The union’s embrace of Reagan over Jimmy Carter remained a puzzle until it was revealed, years later, that Fitzsimmons, Jackie Presser (a future Teamster president), and Bill “Big Bill” Presser (a Teamster official and Jackie’s dad), had been facing a multitude of criminal charges, and that, in 1972, in order to save their skins, the three men went to work for the federal government as FBI informants.

Moreover, during the 1980 campaign, Reagan and Jackie Presser not only struck up a friendship, but Presser was later named “labor advisor” to Reagan’s transition team.  It was also reported that Presser, who became Teamster president in 1983, held a grudge against Carter for his Justice Department’s aggressive pursuit of several Cleveland mafia figures with whom Presser had dealings.  In other words, it was a mess.

Or take the 2004 primary election.  Prior to the ’04 Iowa caucus, the estimable SEIU (Service Employees International Union) had snubbed organized labor’s traditional and long-time ally, Richard Gephardt, and come out in favor of the Party’s dark horse candidate, Howard Dean.

So what happened?  Dean still lost, and Gephardt, who, even without the SEIU’s support, had the backing of a dozen big-time industrial unions, wound up finishing a distant third.  He dropped out of the race a day later. And true to form, the AFL-CIO remained neutral until well after John Kerry had the nomination wrapped up, then officially endorsed him.

Group endorsements—from any group—are risky.  What leadership fails to realize is that people don’t always appreciate being “told” whom to vote for.  People don’t like feeling that they’re being manipulated or taken for granted or being treated like push-button political entities rather than living, thinking human beings.  Sure, it’s helpful for the International union to come out with a slate of political candidates it endorses, so long as they realize that it risks alienating the very constituency it seeks to influence.

While union officials still bitterly recall (to the point of almost becoming ill) seeing all those “Reagan-Bush ‘84” bumper stickers plastered on cars in union parking lots, they tend to forget what pollsters already know by heart—i.e., that voters are wildly unpredictable.  People vote the way they do for all sorts of reasons, and, like it or not, union membership doesn’t always guarantee a vote for a pro-labor candidate.

Union members aren’t sheep or one-trick ponies who join in lockstep and cast their votes as commanded.  In fact, as nutty as this sounds, some union people consider it a point of honor to vote the exact opposite way they’re advised to by their parent union.

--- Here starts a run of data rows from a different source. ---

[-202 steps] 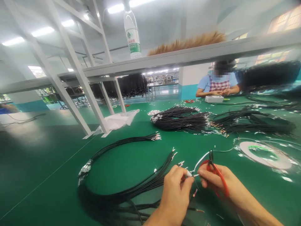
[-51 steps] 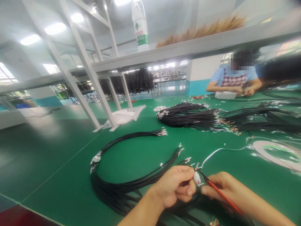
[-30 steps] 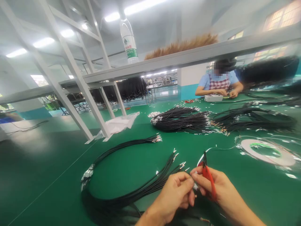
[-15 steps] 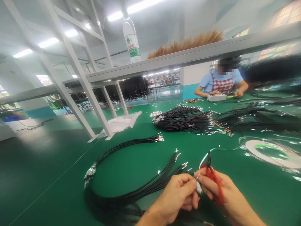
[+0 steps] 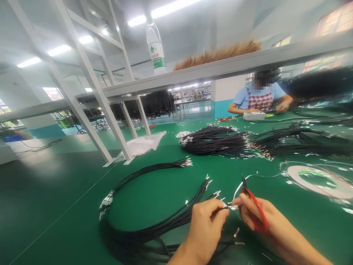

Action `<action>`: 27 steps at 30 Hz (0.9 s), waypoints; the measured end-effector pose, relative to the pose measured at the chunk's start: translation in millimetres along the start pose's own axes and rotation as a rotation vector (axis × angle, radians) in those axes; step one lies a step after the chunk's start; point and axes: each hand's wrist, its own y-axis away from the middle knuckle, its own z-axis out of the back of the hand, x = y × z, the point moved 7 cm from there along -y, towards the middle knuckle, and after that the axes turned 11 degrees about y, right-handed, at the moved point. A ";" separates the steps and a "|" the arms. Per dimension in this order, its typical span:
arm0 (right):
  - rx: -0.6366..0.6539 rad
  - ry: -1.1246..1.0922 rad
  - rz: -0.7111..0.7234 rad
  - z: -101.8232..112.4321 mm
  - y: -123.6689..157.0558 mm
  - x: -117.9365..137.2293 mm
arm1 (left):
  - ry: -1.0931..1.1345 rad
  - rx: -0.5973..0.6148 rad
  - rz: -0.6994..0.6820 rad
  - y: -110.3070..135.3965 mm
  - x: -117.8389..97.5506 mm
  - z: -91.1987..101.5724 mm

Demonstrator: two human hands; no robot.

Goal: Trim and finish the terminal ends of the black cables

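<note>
My left hand (image 5: 205, 224) is closed, pinching the end of a black cable (image 5: 222, 208) with a bit of white at the fingertips. Close by, my right hand (image 5: 256, 215) keeps red-handled scissors (image 5: 260, 208) in its palm, black blades pointing up and away. Its thumb and forefinger touch the small white and silvery piece at the cable end. A thin white strip (image 5: 237, 188) runs from behind these fingers toward the right. Left of my hands, a curved bundle of black cables (image 5: 132, 235) lies on the green table, with bare white and copper tips and a clear wrapping (image 5: 107, 200).
A white reel (image 5: 299, 176) lies at the right. Further back sit a large heap of black cables (image 5: 215, 141) and a plastic bag (image 5: 143, 145) by the shelf legs. A bottle (image 5: 156, 49) stands on the shelf. Across the table, a person (image 5: 260, 97) works behind a white box (image 5: 254, 116).
My left hand has turned, its knuckles now higher, and the cable end shows between my hands. The scissors have tilted to the left in my right hand. Copper-coloured ends now show below.
</note>
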 end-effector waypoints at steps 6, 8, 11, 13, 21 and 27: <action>0.026 0.045 -0.033 -6.8 2.4 -3.0 | -0.167 -0.013 -0.137 4.2 -11.9 2.1; 0.024 0.051 -0.023 -9.2 1.9 -5.9 | -0.114 -0.006 -0.081 4.5 -9.4 1.2; -0.126 0.232 0.074 -0.3 0.3 -4.3 | 0.047 0.065 0.074 4.1 0.0 -4.8; -0.293 0.398 0.135 13.4 1.0 1.2 | 0.166 0.159 0.187 4.6 7.5 -12.1; -0.339 0.336 0.024 39.7 -4.9 1.6 | 0.407 0.186 0.270 0.8 12.4 -13.9; -0.026 0.028 0.011 -5.7 -7.2 -12.7 | 0.306 0.068 0.183 0.3 15.0 -7.2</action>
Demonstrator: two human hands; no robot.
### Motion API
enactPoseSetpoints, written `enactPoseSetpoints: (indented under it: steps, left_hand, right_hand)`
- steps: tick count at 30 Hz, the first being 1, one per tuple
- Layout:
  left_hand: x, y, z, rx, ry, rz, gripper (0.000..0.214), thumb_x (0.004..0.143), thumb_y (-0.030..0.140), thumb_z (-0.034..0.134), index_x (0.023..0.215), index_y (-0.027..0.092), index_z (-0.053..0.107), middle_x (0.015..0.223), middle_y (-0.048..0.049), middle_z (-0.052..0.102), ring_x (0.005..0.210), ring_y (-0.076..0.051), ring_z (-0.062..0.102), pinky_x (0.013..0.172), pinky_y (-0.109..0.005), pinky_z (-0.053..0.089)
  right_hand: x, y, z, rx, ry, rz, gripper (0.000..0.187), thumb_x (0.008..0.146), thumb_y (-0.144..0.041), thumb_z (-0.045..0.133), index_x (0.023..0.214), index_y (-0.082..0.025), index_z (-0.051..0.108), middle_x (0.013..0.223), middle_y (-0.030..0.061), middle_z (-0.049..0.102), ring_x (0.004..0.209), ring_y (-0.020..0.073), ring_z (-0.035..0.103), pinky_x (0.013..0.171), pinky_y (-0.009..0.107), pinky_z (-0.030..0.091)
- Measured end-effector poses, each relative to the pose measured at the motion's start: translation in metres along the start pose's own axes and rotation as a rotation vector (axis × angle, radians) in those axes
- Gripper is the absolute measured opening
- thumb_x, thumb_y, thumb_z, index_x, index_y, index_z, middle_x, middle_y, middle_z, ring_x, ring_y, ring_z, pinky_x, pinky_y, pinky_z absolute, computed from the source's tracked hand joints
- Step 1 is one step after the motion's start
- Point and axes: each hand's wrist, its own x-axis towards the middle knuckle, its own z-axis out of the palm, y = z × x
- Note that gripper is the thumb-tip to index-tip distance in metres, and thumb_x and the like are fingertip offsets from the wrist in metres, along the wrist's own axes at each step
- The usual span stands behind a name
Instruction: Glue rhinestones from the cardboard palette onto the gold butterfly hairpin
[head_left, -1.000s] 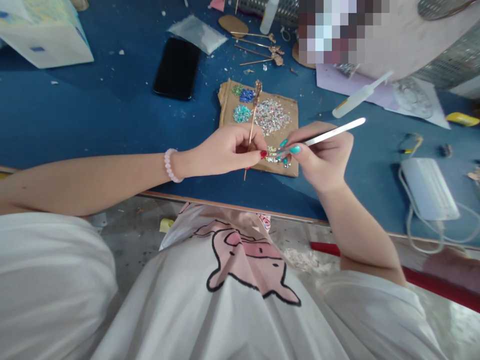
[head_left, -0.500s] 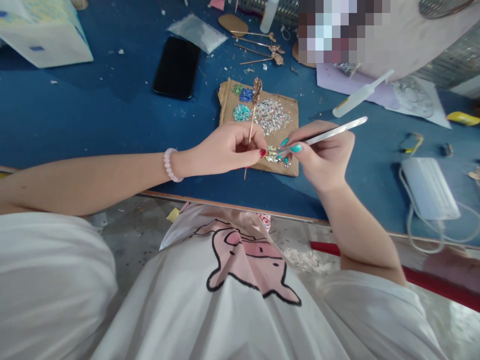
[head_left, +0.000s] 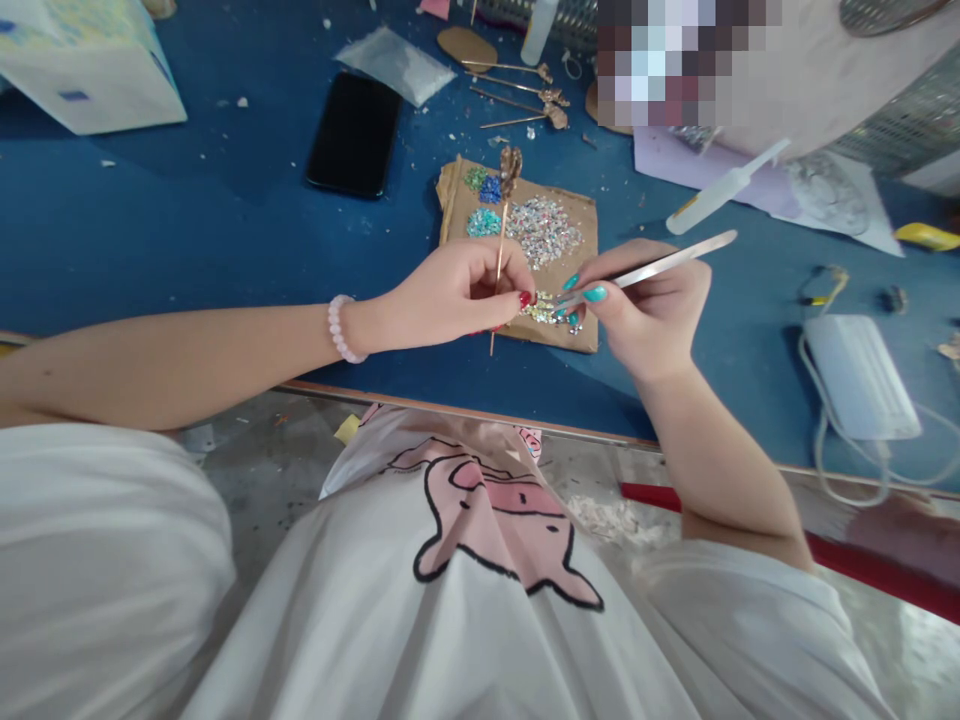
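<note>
Coppery pin (head_left: 502, 232) in left hand (head_left: 459, 296) points away from wearer, ornament (head_left: 510, 172) foremost.

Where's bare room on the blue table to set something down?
Largest patch: blue table between the patterned box, black phone, cardboard and left forearm, bar small specks. Another: between the right hand and the white corded block. Crowded: the cardboard with its gem piles, and beyond it, thin rods and clear bag.

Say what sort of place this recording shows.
Probably a craft or jewellery workshop: sparkly bits lie in piles sorted by colour on cardboard, the right hand holds tweezers, and ornate sticks lie on the table.
</note>
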Motion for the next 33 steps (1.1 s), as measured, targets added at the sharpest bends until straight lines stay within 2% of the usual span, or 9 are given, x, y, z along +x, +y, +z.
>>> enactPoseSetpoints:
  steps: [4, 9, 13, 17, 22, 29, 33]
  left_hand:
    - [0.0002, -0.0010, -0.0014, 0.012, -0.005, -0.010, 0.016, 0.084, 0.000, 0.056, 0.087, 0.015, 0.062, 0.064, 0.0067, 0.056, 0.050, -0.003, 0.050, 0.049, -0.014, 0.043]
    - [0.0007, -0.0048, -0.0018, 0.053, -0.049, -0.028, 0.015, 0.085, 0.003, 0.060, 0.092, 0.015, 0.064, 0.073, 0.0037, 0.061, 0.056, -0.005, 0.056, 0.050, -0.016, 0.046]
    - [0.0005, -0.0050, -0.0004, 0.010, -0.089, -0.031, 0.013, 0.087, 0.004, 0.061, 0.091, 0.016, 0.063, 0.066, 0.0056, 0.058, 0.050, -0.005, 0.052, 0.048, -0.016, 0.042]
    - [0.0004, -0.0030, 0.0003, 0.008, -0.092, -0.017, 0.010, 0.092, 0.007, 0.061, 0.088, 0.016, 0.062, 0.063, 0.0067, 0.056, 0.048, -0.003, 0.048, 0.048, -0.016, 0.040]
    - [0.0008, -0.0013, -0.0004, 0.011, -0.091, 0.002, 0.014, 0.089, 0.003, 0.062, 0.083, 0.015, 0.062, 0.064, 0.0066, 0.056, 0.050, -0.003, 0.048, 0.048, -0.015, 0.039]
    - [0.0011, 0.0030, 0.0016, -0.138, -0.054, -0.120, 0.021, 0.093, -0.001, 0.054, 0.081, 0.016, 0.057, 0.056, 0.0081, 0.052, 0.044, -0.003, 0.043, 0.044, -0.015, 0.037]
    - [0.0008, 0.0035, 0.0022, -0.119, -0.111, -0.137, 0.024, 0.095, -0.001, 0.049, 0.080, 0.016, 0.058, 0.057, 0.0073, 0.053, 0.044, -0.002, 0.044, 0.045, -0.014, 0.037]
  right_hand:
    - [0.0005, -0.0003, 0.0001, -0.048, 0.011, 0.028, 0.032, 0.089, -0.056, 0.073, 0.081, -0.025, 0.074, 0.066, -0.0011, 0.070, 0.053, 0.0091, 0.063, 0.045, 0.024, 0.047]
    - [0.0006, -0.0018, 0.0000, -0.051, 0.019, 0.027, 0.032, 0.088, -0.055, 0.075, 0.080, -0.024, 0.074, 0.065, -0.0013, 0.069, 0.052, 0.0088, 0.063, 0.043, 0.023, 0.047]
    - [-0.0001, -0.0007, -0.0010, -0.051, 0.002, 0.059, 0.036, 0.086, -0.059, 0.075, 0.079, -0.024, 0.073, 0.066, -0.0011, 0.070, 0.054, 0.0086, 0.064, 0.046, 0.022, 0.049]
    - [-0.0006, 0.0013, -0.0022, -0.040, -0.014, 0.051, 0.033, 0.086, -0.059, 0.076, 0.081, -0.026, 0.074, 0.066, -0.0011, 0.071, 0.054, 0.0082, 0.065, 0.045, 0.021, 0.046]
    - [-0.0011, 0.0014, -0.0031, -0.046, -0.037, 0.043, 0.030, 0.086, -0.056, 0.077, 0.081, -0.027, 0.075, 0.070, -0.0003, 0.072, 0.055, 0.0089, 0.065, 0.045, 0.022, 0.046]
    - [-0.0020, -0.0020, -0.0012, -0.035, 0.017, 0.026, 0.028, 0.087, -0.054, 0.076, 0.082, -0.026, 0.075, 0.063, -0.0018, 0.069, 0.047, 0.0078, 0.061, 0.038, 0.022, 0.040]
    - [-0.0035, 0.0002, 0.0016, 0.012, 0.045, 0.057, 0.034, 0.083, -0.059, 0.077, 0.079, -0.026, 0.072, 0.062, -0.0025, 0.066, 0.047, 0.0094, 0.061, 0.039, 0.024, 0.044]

That said, labor’s influence in this election is going to be huge.  Big Labor is primed and ready.  Between the AFL-CIO and Change to Win, there will be 15 million union members bombarded with pro-Obama literature, and hundreds of millions of dollars spent in the media. The two coalitions will not only assure that Obama beats McCain in the fall, they will help Democrats win congressional and senate seats across the country.

Once again, the AFL-CIO will step up to the plate.  Once again, the Democrats will have labor to thank for getting elected.  Once again, encouraging promises will be made.  And once again, as disappointment is piled upon disappointment, organized labor will wrack its brain trying to come with yet another strategy for getting the Democrats to honor their commitments.